YOUR INSTRUCTIONS – The response is to be the full listing, set down exactly.

DATA SHOWN –
====
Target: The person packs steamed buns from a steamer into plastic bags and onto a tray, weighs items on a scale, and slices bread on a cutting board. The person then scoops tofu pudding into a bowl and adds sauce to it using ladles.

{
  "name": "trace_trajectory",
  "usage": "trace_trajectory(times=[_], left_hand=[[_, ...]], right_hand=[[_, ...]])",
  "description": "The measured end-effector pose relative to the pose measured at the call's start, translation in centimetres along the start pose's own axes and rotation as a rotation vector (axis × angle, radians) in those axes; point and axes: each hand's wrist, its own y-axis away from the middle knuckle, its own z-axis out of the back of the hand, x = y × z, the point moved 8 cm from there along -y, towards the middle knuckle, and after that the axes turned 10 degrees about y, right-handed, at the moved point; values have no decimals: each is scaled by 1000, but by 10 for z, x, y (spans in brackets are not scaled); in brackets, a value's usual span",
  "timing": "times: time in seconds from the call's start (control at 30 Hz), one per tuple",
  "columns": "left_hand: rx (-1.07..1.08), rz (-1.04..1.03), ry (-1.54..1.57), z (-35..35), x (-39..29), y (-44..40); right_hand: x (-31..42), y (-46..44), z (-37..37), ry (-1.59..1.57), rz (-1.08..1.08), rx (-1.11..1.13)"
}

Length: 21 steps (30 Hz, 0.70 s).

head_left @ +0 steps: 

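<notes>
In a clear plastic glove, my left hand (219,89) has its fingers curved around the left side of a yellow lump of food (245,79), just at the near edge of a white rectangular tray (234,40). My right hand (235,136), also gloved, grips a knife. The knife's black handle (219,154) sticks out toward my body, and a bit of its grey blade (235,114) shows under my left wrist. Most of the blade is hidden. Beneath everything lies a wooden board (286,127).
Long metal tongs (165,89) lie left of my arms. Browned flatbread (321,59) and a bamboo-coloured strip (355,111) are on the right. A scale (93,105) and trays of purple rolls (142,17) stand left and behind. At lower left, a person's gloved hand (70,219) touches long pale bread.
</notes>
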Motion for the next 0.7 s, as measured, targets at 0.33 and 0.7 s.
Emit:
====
FINISHED TASK –
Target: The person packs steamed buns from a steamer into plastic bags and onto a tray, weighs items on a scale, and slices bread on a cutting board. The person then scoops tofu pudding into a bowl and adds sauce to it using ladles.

{
  "name": "trace_trajectory",
  "usage": "trace_trajectory(times=[_], left_hand=[[_, ...]], right_hand=[[_, ...]])",
  "description": "The measured end-effector pose relative to the pose measured at the call's start, translation in centimetres along the start pose's own axes and rotation as a rotation vector (axis × angle, radians) in those axes; point and axes: each hand's wrist, its own y-axis away from the middle knuckle, its own z-axis out of the back of the hand, x = y × z, the point moved 8 cm from there along -y, towards the middle knuckle, and after that the axes turned 10 degrees about y, right-handed, at the moved point; values have no decimals: each is scaled by 1000, but by 10 for z, x, y (spans in brackets are not scaled); in brackets, a value's usual span",
  "timing": "times: time in seconds from the call's start (control at 30 Hz), one per tuple",
  "columns": "left_hand: rx (-1.07..1.08), rz (-1.04..1.03), ry (-1.54..1.57), z (-35..35), x (-39..29), y (-44..40); right_hand: x (-31..42), y (-46..44), z (-37..37), ry (-1.59..1.57), rz (-1.08..1.08), rx (-1.11..1.13)"
}

Length: 21 steps (30 Hz, 0.70 s).

head_left @ +0 steps: 

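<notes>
In a clear plastic glove, my left hand (219,89) has its fingers curved around the left side of a yellow lump of food (245,79), just at the near edge of a white rectangular tray (234,40). My right hand (235,136), also gloved, grips a knife. The knife's black handle (219,154) sticks out toward my body, and a bit of its grey blade (235,114) shows under my left wrist. Most of the blade is hidden. Beneath everything lies a wooden board (286,127).
Long metal tongs (165,89) lie left of my arms. Browned flatbread (321,59) and a bamboo-coloured strip (355,111) are on the right. A scale (93,105) and trays of purple rolls (142,17) stand left and behind. At lower left, a person's gloved hand (70,219) touches long pale bread.
</notes>
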Motion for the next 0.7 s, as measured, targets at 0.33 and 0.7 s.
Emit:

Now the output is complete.